La legge che consente di beneficiare del superbonus 110% sugli interventi per il miglioramento energetico degli edifici dà la possibilità di accedere alla maxi-detrazione per alcuni lavori come l’installazione dei pannelli fotovoltaici o la sostituzione degli infissi. A condizione, però, che questi interventi, denominati 'trainati' siano vincolati ai lavori 'trainanti', come la realizzazione del cappotto termico o la sostituzione dell’impianto di climatizzazione. Anche in termini di tempo, sottolinea laleggepertutti.it, e questo è un aspetto fondamentale su cui l’Agenzia delle Entrate ha fornito alcuni chiarimenti.


Il sito laleggepertutti.it ricorda che il superbonus del 110% viene riconosciuto sulle spese sostenute dal 1° luglio 2020 al 31 dicembre 2021. L’Istituto autonomo case popolari (Iacp) e simili, godono di un arco temporale più ampio: il termine, infatti, è il 30 giugno del 2022.

Questo è il primo punto di partenza. Ma non bisogna dimenticare che è possibile ricorrere alla cessione del credito o allo sconto in fattura, come alternativa alla maxi-detrazione sulla dichiarazione dei redditi, per le spese sostenute nel 2020 e nel 2021.

La norma dice anche che, per avere diritto al superbonus, le date delle spese sostenute per gli interventi trainati (il fotovoltaico, le finestre, ecc.) devono essere comprese tra la data di inizio e quella di fine lavori per la realizzazione degli interventi trainanti. Ad esempio: se l’inizio dei lavori per il cappotto termico è al 15 luglio e la fine è al 15 settembre, per avere diritto al 110% sui pannelli fotovoltaici le spese per l’installazione di questi ultimi deve essere fatta entro quell’intervallo di tempo. Non prima, non dopo.

Ora l’Agenzia delle Entrate precisa che le spese sostenute per gli interventi trainanti devono essere effettuate nell’arco temporale di vigenza dell’agevolazione.
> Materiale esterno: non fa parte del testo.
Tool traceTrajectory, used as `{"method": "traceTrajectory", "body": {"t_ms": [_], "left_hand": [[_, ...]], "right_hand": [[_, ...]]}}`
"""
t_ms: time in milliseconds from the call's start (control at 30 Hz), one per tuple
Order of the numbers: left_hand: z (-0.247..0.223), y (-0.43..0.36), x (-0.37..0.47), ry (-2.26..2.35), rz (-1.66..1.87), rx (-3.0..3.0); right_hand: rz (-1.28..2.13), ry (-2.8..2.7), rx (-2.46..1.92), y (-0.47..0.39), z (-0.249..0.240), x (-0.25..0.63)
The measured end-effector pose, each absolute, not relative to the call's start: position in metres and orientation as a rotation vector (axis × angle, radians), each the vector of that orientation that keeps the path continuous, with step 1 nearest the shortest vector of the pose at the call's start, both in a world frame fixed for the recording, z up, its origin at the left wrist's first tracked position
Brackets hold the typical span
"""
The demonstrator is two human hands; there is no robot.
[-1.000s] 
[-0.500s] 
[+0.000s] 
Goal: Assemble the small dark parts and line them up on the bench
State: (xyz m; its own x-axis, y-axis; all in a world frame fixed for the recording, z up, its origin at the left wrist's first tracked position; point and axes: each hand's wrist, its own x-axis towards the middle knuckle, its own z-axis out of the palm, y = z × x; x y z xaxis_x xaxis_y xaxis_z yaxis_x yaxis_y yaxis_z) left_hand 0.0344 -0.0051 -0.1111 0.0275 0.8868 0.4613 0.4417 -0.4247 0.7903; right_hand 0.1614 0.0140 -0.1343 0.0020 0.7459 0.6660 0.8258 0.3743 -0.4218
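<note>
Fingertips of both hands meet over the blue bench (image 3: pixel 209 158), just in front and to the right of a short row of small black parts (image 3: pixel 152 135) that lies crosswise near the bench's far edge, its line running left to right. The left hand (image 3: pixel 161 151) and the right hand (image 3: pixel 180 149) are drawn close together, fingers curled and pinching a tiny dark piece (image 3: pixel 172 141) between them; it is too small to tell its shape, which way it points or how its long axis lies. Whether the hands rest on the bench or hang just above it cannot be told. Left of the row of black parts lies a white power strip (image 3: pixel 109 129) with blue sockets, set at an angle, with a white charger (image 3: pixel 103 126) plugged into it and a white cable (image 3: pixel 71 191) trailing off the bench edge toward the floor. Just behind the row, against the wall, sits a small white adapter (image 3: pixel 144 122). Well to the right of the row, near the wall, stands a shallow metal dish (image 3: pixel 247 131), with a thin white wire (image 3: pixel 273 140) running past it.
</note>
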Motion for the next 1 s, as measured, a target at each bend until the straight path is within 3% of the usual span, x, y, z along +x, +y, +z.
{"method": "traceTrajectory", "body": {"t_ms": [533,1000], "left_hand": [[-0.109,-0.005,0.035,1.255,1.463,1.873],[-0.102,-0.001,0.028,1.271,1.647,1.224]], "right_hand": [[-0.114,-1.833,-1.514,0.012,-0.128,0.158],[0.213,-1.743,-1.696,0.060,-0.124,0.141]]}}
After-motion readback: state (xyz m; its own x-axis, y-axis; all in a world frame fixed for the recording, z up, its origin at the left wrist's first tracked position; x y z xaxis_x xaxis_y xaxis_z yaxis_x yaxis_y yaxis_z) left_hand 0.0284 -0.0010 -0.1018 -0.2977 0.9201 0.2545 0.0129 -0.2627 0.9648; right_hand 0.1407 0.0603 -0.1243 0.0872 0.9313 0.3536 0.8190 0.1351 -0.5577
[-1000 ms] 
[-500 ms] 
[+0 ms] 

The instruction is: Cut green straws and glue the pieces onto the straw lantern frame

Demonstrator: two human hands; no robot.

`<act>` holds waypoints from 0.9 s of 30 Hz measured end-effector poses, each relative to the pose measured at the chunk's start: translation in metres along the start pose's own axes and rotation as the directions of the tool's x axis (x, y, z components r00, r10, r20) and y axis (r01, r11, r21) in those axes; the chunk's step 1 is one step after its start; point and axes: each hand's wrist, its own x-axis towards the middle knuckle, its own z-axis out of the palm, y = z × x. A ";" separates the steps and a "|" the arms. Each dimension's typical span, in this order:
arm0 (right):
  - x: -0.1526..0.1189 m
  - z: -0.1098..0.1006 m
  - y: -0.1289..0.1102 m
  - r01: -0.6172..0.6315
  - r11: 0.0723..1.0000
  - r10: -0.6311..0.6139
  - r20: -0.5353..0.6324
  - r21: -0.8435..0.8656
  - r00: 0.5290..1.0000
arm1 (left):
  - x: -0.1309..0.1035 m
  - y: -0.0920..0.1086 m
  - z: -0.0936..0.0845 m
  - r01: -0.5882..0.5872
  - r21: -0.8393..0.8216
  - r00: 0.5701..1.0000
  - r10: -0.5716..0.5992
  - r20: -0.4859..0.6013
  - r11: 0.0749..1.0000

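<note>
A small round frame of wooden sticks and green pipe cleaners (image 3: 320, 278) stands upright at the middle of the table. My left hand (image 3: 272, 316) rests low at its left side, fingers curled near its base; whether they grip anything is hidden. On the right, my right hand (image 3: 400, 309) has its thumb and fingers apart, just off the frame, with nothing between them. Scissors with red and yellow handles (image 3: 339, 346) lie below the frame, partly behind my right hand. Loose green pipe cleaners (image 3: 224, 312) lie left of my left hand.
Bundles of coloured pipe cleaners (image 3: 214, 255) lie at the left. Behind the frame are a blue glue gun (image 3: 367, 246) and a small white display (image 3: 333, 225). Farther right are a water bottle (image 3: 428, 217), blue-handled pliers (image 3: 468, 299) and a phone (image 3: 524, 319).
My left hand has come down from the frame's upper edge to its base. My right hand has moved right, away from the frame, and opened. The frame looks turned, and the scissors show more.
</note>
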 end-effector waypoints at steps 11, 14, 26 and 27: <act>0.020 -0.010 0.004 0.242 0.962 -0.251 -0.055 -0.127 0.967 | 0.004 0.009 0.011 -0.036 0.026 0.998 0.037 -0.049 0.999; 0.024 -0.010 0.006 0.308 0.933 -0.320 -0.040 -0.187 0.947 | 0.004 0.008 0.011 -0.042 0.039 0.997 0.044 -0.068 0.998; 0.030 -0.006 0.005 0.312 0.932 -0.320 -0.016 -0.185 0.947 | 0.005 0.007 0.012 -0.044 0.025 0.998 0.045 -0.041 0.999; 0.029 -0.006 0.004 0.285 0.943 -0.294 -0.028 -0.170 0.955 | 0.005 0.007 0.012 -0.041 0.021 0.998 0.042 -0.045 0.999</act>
E fino a qui c’eravamo: cappotto o sostituzione dell’impianto di climatizzazione devono essere datti tra il 1° luglio 2020 ed il 31 dicembre 2021 (o il 30 giugno 2022 per Iacp e simili).

Le spese, invece, per gli interventi trainati devono essere sostenute non solo nel periodo in cui è in vigore il superbonus, ma anche nell’intervallo di tempo entro il quale viene fatto l’intervento trainante che giustifica la maxi-detrazione.

Questo vuol dire, ad esempio e secondo quanto determinato dall’Agenzia, che l’installazione dei pannelli solari effettuata a ottobre 2020 (quindi entro i termini del 110%) non potrà beneficiare del superbonus nel caso in cui il cappotto termico sia stato fatto a giugno 2020, poiché le spese per l’intervento trainante sono state sostenute fuori dal periodo in cui viene riconosciuto il beneficio.

Quello che il contribuente potrà fare sarà utilizzare l’opzione della cessione del credito, che è prevista per gli anni 2020 e 2021, ma con le percentuali di detrazione previste per i singoli interventi (ristrutturazione edilizia o ecobonus, ma non il 110%).

Il superbonus potrebbe essere applicato solo per le spese anche parziali sostenute nel periodo stabilito dalla legge e solo sugli interventi trainanti. Mettiamo il caso, ad esempio, che un contribuente voglia fare a giugno 2020 i lavori per la sostituzione dell’impianto di climatizzazione. Se nel mese di giugno (quindi fuori dal periodo agevolato) dà un acconto al fornitore, su quella spesa non avrà il 110%. Se versa un saldo nel mese di luglio, su questa spesa potrà avere il superbonus. Sempre che le asseverazioni ed i requisiti tecnici lo consentano. Ad ogni modo, anche se successivamente (a settembre, per dire) mettesse i pannelli solari, su quest’ultima spesa non avrebbe diritto al superbonus.